(Aim of the exercise) Search the records for lines with the word "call" and copy each match.

____

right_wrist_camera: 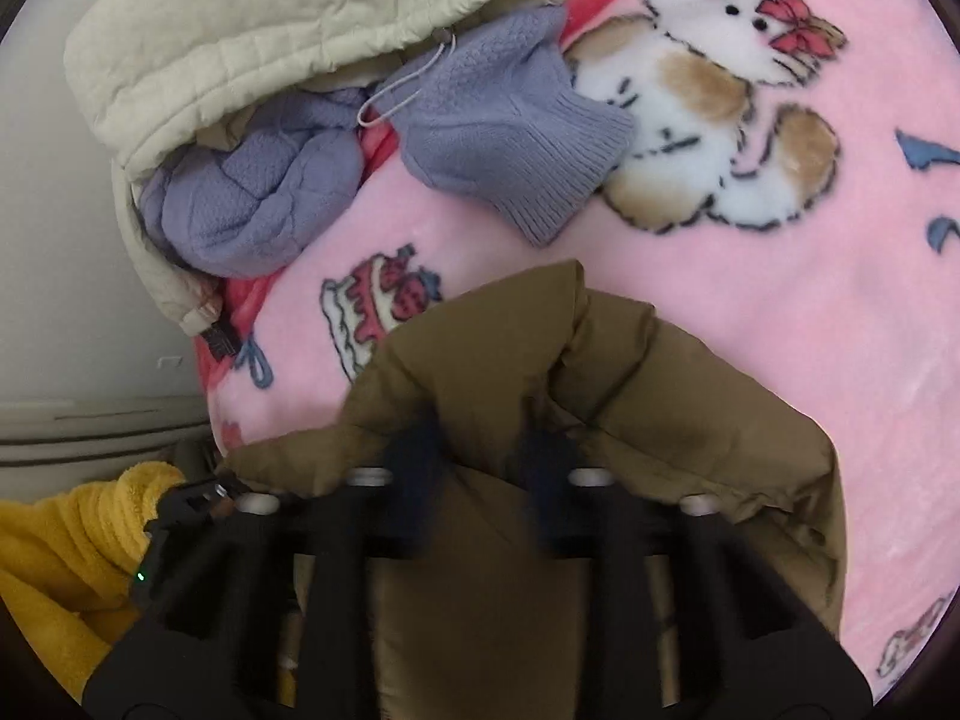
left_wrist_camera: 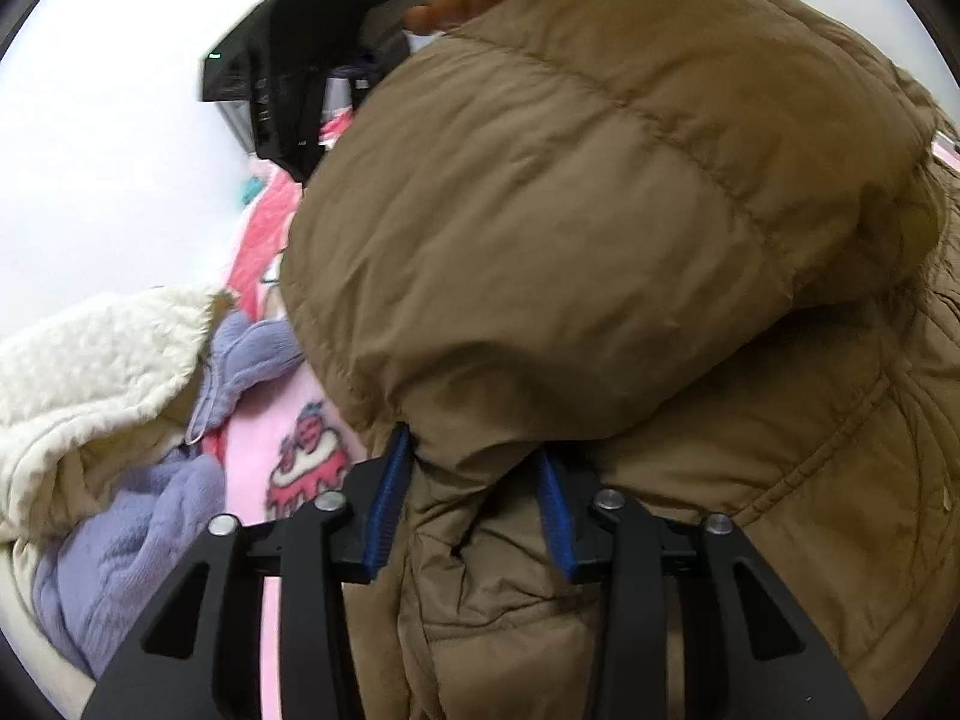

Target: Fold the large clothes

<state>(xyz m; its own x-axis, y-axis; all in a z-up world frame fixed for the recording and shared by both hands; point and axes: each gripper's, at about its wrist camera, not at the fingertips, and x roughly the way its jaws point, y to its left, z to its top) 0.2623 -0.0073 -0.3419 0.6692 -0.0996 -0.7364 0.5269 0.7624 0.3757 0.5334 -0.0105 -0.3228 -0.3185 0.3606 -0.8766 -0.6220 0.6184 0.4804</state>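
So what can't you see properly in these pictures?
- Left wrist view: the brown jacket hides most of the pink blanket.
- Right wrist view: the right tool is blurred; its tips sink into jacket fabric.
- Right wrist view: the purple sweater lies partly under the cream jacket.

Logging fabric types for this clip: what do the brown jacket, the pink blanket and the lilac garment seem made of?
Brown jacket: smooth matte woven shell, likely padded; puffy stitched channels. Pink blanket: plush fleece, probably synthetic; soft fuzzy nap, printed cartoons. Lilac garment: knit; ribbed cuff, nubby surface.
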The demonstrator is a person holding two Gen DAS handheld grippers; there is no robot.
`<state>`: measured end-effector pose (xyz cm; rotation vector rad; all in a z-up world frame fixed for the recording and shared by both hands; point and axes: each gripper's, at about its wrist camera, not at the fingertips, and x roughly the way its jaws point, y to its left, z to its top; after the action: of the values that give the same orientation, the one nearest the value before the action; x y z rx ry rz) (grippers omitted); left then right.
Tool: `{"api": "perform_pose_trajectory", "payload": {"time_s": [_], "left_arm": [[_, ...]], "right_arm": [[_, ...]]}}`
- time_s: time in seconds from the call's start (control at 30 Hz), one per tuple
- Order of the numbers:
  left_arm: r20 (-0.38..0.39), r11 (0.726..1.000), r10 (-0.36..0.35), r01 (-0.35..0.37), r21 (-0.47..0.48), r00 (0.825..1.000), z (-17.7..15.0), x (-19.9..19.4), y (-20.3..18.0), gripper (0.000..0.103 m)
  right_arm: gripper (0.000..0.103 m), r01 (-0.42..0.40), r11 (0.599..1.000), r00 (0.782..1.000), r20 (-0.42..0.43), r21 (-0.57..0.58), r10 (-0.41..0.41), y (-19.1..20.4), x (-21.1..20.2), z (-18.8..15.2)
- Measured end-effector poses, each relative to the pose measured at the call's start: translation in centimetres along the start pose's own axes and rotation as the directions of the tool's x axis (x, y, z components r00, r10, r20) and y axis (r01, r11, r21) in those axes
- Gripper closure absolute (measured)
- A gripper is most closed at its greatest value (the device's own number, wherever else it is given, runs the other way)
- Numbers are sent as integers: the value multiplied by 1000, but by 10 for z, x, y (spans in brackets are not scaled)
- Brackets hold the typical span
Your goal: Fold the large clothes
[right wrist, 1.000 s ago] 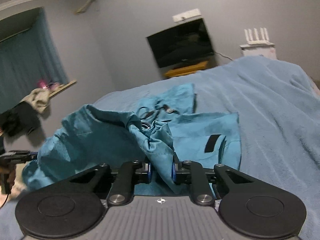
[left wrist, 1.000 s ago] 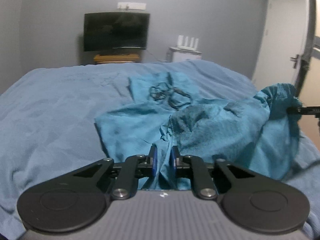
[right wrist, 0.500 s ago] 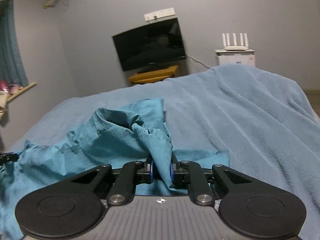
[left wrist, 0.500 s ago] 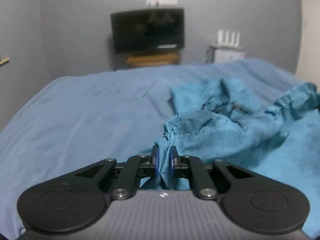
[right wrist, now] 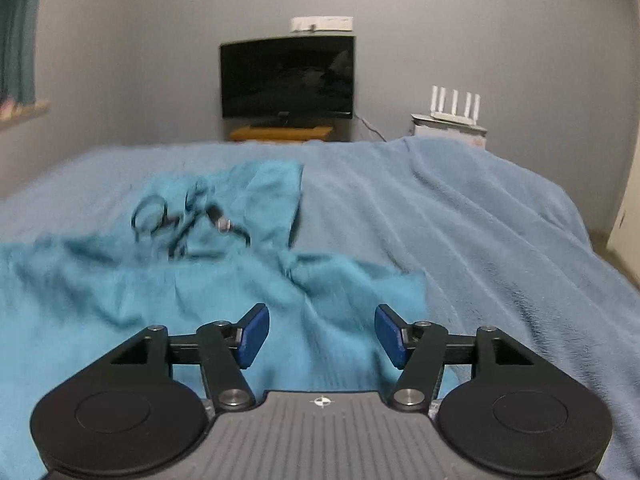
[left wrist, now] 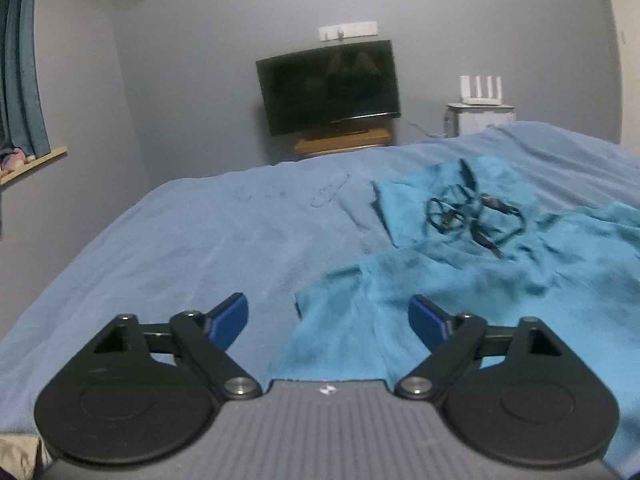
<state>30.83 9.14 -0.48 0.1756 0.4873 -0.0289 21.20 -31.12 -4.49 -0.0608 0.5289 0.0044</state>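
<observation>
A teal garment (left wrist: 472,280) lies spread on the blue bedcover (left wrist: 200,240), with black drawstrings (left wrist: 472,220) on its far part. My left gripper (left wrist: 328,320) is open and empty above the garment's near left corner. In the right wrist view the garment (right wrist: 160,288) fills the left and middle, drawstrings (right wrist: 180,220) beyond. My right gripper (right wrist: 322,336) is open and empty over the garment's near right edge.
The bedcover (right wrist: 480,240) stretches to the right with soft ridges. A black TV (right wrist: 288,78) on a wooden stand is against the far wall. A white router on a cabinet (right wrist: 452,120) stands beside the bed. A curtain and shelf (left wrist: 20,80) are at left.
Both grippers held bunched garment cloth lifted off the bed; both have opened and let go. The garment now lies flat on the bed.
</observation>
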Motion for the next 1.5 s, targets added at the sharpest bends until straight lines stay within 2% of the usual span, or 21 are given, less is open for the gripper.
{"api": "perform_pose_trajectory", "payload": {"time_s": [0.1,0.23,0.27,0.3,0.37,0.47,0.57,0.6,0.63,0.7,0.77,0.87,0.93,1.03,1.1,1.17,1.23,1.3,1.4,1.47,1.5], "left_arm": [[-6,999,-31,31,-14,999,-19,-24,-6,15],[-51,999,-19,17,-28,999,-43,-29,-13,15],[-67,999,-9,6,-38,998,-48,-27,-14,15],[-80,999,-10,7,-46,997,-52,-25,-14,15],[-82,999,-19,16,-42,996,-59,-20,-16,15],[-97,1000,-8,8,1,995,-67,-8,-23,15],[-117,999,4,1,43,993,-77,0,-31,15],[-118,998,8,-1,58,993,-79,1,-33,15],[-113,998,10,-3,62,994,-79,2,-34,15],[-102,998,10,-4,58,995,-79,-2,-33,15],[-72,999,4,0,50,997,-77,-11,-32,15],[-8,998,-33,33,45,999,-73,-28,-35,15],[9,994,-101,100,43,995,-70,-33,-41,15],[-80,982,-184,187,34,980,-73,-22,-52,15],[-175,980,-184,195,44,967,-85,-5,-59,13],[-218,980,-174,191,61,960,-96,6,-62,5],[-230,981,-167,184,56,959,-98,11,-61,2],[-226,982,-165,181,49,960,-97,10,-60,2],[-184,990,-129,135,24,975,-89,-5,-54,2],[-129,995,-104,103,-13,986,-76,-22,-44,2],[-86,995,-97,94,-47,992,-67,-35,-36,2]], "right_arm": [[31,90,995,996,-4,-35,-90,-1,10,-11],[31,69,985,995,-85,159,-56,-36,31,-10],[38,39,980,994,-106,197,-18,-43,39,-9],[63,-14,974,992,-115,227,41,-49,45,-9],[101,-107,966,982,-124,237,139,-52,47,-11],[102,-54,988,992,-105,146,70,-41,47,-4],[103,99,974,993,-85,201,-83,-44,48,-4],[102,184,964,981,-92,192,-169,-44,51,-6],[100,207,956,977,-98,208,-191,-46,54,-8],[81,148,947,988,-89,284,-127,-51,52,-12],[65,129,956,991,-15,264,-130,-43,37,-14],[60,74,982,995,48,172,-83,-22,11,-20],[54,7,991,999,52,133,-14,-6,3,-29],[49,-66,993,998,6,93,66,17,4,-50],[48,-70,994,995,-59,80,75,27,15,-64],[46,1,1000,995,-102,-8,-2,34,23,-78],[46,105,994,985,-134,-8,-105,27,26,-86],[47,178,980,972,-174,91,-160,8,22,-89],[50,174,957,975,-178,232,-134,-11,12,-93],[46,206,937,973,-158,283,-166,-15,0,-91],[40,214,926,974,-139,313,-178,-18,-9,-90]]}}
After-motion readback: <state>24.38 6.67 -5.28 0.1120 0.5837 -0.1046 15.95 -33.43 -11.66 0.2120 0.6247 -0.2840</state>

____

(Solution for this task)
- time_s: time in seconds from the call's start (control at 30 Hz), one per tuple
- Measured end-effector poses, each relative to the pose measured at the call's start: translation in centimetres along the start pose's own axes and rotation as the directions of the tool's x axis (x, y, z components r00, r10, r20) and y axis (r01, r11, r21) in those axes

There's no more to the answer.